La politica delle donne non è la politica istituzionale. È una politica universale. L’ordine simbolico della madre di Luisa Muraro non propone un altro ordine, verticale e alternativo, a quello maschile: è un rinnovamento rivoluzionario di un mondo che non riconosce la libertà. Non la riconosce neanche ai maschi, a cui garantisce privilegi, ma non una vera libertà. L’uomo non deve liberarsi, non sente spontaneamente questo bisogno, questa necessità, perché è inscritto in un ordine di privilegio che lo “riconosce” sempre, a prescindere dal ceto, dalla razza, dalla religione, dalla professione, perché il suo essere uomo gli è attribuito e riconosciuto già dalla norma, dalla società, dalla cultura. Il bisogno di libertà della donna è invece determinato proprio dall’esigenza di “significarsi”, come dice Luisa Muraro. Un bisogno che la donna ha sviluppato nei secoli di subordinazione e cancellazione della sua presenza e della sua autorevolezza nella storia.
Ecco perché la politica delle donne mira alla libertà non solo delle donne, ma di donne e uomini, e mira dunque al bene comune. Le donne, e gli uomini, non più costretti alla norma maschile basata sul potere, sul controllo, sugli stereotipi, sui ruoli e le aspettative di genere che la società ha disegnato e prefigurato per loro, possono essere liberi, in un nuovo ordine simbolico che, nella politica della differenza, restituisce parola e corpo, desiderio e libertà, di scelte e di decisione.
La politica di rivendicazione del diritto all’uguaglianza e alla parità delle donne ha riguardato a lungo una richiesta di “riconoscimento” nei confronti di un ordine già costituito. Ma il riconoscimento dei diritti, la “inclusione”, non cambiano l’ordine patriarcale, che dal punto di vista simbolico e strutturale resta mancante dello sguardo altro, quello delle donne. “Non credere di avere dei diritti” ci dice che va costruita una genealogia di donne, ad oggi ancora assente nella costruzione delle nostre società e dei nostri ordinamenti. È necessario passare dalla richiesta di riconoscimento dei diritti a una esigenza di libertà che deve riguardare tutte e tutti, e che implica una grande trasformazione del pensiero e della cultura e delle relazioni.

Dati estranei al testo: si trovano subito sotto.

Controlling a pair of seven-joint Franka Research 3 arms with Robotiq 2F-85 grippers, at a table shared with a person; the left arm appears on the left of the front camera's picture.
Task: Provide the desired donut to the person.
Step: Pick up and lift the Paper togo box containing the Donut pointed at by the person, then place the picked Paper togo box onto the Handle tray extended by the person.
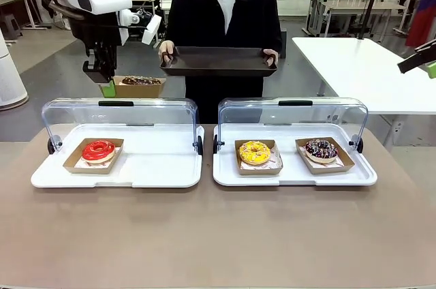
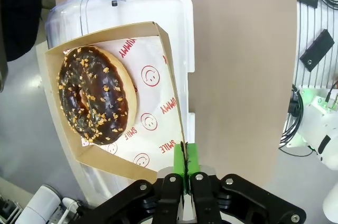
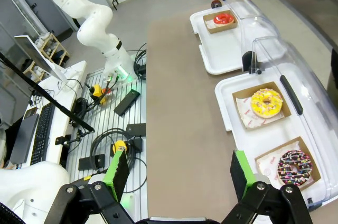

L’emersione della violenza maschile contro le donne ha scatenato la reazione, a volte nei modi più beceri e retrivi, di tanti uomini che non sanno mettere in discussione le proprie debolezze, che non sono capaci di indagare sui propri bisogni, che non sanno ascoltare sé stessi e quella voce che hanno tacitato per poter essere al centro di quel privilegio dell’essere “maschio” in una società che risulta dispari e poco umana. È emersa una difficoltà umana, psicologica, sociale, culturale di tanti uomini che certo non definiremmo uomini felici. E non ci sono donne felici di averli accanto.
Muraro ci ha insegnato che il desiderio, la gioia, la felicità possono salvare l’umanità. Per gli uomini abbandonare il privilegio, il potere, il controllo, farci i conti e riscoprire il desiderio, la libertà, la relazione può essere l’occasione di un cambiamento epocale. La stessa occasione colta e praticata dal movimento delle donne, con l’unica rivoluzione pacifica ed efficace che ha avuto successo nel secolo scorso e continua tuttora proprio in quanto motivata dal desiderio di trasformazione di sé e del mondo, dal bisogno di libertà e “significazione”, negli ultimi decenni.
Muraro ha tracciato la strada. Noi questa strada desideriamo che gli uomini la scelgano, la attraversino, la percorrano.